**About this exercise:** Quote exactly and only this range of lines in the data below: the line that holds "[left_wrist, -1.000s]" to the line that holds "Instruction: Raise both", both included.

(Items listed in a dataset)
┌────────
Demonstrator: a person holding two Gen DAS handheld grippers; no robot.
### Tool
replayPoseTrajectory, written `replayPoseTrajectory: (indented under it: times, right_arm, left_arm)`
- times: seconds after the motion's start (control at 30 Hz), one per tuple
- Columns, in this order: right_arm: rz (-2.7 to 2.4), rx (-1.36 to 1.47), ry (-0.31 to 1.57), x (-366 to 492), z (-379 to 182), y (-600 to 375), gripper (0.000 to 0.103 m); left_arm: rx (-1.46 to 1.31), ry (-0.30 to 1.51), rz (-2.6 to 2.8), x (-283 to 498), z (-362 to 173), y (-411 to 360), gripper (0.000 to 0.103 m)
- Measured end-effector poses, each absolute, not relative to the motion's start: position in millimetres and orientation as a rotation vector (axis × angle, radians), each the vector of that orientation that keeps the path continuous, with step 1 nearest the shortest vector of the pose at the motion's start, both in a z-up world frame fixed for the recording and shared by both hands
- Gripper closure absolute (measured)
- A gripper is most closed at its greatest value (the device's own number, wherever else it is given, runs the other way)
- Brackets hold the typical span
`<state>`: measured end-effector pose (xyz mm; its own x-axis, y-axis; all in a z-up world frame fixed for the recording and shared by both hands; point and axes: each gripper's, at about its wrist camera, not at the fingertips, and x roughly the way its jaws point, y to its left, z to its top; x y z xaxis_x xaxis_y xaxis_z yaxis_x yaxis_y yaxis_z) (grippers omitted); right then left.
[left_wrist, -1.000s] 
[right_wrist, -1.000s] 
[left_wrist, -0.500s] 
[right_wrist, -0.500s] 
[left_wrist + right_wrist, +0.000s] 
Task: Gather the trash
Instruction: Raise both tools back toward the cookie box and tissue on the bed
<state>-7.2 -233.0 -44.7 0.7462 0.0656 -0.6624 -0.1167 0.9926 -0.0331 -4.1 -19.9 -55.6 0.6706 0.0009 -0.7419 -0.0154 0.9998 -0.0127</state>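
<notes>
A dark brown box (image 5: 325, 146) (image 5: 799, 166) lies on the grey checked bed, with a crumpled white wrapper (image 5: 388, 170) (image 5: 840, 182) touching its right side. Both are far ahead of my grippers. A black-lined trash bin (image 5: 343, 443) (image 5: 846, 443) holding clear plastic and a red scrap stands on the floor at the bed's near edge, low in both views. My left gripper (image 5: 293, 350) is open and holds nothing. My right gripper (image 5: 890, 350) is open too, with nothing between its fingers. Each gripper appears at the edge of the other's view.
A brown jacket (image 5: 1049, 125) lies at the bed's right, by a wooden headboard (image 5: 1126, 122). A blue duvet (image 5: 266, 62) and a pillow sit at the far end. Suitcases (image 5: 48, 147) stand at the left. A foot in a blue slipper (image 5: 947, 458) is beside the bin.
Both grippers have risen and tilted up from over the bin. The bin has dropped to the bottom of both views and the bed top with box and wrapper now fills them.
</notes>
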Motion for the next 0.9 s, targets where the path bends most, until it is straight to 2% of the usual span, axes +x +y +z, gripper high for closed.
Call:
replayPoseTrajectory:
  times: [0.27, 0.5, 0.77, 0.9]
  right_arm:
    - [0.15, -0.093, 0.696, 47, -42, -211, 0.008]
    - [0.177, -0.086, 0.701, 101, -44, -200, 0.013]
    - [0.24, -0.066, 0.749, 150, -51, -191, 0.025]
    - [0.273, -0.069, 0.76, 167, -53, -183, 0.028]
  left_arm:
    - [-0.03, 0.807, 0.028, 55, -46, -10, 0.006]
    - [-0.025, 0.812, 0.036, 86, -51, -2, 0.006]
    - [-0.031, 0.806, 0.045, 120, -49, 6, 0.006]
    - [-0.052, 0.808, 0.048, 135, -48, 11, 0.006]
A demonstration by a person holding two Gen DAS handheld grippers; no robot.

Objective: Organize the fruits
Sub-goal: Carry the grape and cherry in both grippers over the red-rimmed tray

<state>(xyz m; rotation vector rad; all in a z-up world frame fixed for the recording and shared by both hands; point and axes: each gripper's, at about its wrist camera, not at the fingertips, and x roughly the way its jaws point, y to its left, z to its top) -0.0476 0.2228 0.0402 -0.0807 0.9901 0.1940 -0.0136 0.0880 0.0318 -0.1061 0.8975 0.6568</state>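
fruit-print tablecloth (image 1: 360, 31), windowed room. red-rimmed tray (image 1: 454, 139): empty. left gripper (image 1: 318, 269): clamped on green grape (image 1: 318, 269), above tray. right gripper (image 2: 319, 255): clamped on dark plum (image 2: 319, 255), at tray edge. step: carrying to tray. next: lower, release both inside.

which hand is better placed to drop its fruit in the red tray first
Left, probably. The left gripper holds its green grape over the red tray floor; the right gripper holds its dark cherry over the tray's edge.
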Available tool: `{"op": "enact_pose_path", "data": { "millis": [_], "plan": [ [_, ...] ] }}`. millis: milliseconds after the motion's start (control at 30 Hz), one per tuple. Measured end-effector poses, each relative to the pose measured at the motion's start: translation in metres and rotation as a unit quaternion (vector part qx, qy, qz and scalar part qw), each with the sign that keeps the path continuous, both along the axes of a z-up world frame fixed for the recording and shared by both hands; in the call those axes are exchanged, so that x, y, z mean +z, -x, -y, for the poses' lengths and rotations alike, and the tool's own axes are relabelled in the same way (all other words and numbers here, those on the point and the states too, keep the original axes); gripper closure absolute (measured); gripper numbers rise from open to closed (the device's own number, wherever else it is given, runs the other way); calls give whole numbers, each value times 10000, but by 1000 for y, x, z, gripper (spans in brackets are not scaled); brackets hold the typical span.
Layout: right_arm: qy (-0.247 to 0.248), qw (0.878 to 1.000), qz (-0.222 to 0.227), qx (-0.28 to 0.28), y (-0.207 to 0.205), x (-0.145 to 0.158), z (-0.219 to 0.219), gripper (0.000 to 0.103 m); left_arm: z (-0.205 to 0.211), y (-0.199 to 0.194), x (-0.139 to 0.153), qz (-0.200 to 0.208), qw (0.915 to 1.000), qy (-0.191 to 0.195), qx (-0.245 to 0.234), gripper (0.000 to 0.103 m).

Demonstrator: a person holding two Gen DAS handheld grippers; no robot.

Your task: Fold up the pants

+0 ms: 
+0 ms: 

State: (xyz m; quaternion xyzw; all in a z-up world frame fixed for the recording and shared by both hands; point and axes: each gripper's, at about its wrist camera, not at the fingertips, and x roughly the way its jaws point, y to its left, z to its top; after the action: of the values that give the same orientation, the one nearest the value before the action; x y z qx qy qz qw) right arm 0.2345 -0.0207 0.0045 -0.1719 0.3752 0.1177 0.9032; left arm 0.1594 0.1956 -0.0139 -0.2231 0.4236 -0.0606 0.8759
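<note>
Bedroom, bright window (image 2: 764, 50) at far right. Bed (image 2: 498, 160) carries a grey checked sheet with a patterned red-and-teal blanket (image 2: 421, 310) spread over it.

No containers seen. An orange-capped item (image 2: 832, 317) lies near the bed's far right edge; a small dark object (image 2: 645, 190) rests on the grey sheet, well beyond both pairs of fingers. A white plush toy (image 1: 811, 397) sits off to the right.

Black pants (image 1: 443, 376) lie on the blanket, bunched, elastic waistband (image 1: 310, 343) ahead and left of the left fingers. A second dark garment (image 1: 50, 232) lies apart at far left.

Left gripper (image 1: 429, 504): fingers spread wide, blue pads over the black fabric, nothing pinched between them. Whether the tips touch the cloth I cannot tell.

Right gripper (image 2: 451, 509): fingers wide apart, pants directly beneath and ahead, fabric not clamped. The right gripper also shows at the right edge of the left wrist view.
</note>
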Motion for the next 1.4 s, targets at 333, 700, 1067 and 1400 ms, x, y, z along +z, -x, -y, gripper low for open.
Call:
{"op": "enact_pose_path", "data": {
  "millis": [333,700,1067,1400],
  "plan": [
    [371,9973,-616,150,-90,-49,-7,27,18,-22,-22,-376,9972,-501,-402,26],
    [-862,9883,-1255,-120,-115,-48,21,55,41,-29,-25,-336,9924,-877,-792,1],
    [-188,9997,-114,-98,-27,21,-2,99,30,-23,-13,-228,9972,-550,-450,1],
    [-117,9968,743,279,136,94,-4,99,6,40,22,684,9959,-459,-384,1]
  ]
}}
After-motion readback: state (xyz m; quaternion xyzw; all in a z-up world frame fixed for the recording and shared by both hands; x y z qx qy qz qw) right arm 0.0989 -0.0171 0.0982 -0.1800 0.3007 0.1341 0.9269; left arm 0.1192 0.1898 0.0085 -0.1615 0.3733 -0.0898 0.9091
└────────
**Exercise result:**
[left_wrist, -1.000s] 
[right_wrist, -1.000s] 
[left_wrist, -0.500s] 
[right_wrist, -0.500s] 
[left_wrist + right_wrist, +0.000s] 
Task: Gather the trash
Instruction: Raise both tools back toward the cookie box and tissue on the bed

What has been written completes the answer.